* [EXERCISE PROMPT]: Please return the lines of the data that contain "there".

* [RAW DATA]:
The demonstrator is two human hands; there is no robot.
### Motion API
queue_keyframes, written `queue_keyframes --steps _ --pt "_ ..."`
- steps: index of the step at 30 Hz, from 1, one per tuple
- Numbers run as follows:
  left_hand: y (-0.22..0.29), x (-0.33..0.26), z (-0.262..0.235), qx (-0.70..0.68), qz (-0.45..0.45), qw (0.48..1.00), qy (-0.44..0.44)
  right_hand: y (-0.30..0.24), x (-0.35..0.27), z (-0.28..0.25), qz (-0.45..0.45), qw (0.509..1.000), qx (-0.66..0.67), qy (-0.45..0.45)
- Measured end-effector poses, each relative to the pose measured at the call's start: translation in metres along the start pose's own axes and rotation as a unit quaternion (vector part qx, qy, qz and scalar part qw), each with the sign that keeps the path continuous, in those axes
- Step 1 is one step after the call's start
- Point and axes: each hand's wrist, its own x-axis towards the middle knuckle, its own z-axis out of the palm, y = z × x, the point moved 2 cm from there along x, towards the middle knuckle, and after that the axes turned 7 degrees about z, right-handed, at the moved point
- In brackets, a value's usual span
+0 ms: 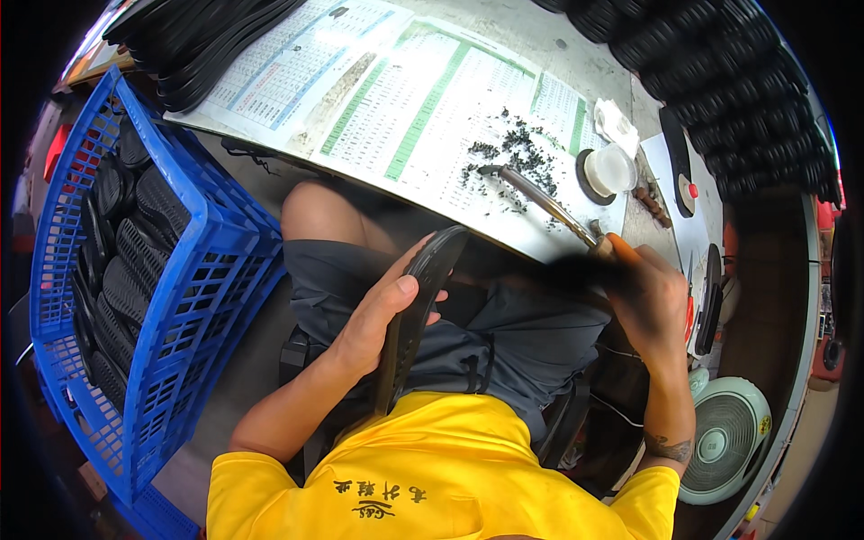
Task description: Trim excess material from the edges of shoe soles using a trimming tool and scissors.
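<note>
My left hand (pixel 378 315) grips a black rubber shoe sole (pixel 419 297), held on edge over my lap, its tip near the table edge. My right hand (pixel 650 301) is closed on the orange handle of a pair of scissors (pixel 549 205), whose long metal blades point up-left over the table. A blurred dark strip runs from the sole toward my right hand. Black rubber trimmings (pixel 515 151) lie scattered on the table near the blades.
A blue plastic crate (pixel 202 270) with several black soles stands at my left. Stacks of black soles (pixel 747 99) line the table's far right and top left. Printed sheets (pixel 396 99) cover the table. A small round container (pixel 608 169) and a white fan (pixel 727 439) sit at right.
</note>
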Motion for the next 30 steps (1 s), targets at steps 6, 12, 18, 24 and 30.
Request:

* [SOLUTION BELOW]:
The demonstrator is two human hands; there is no robot.
- Point and axes: each hand's wrist, its own x-axis towards the middle knuckle, its own z-axis out of the palm, y = z × x, the point moved 2 cm from there along x, towards the middle knuckle, and after that the axes turned 7 degrees about z, right-handed, at the moved point

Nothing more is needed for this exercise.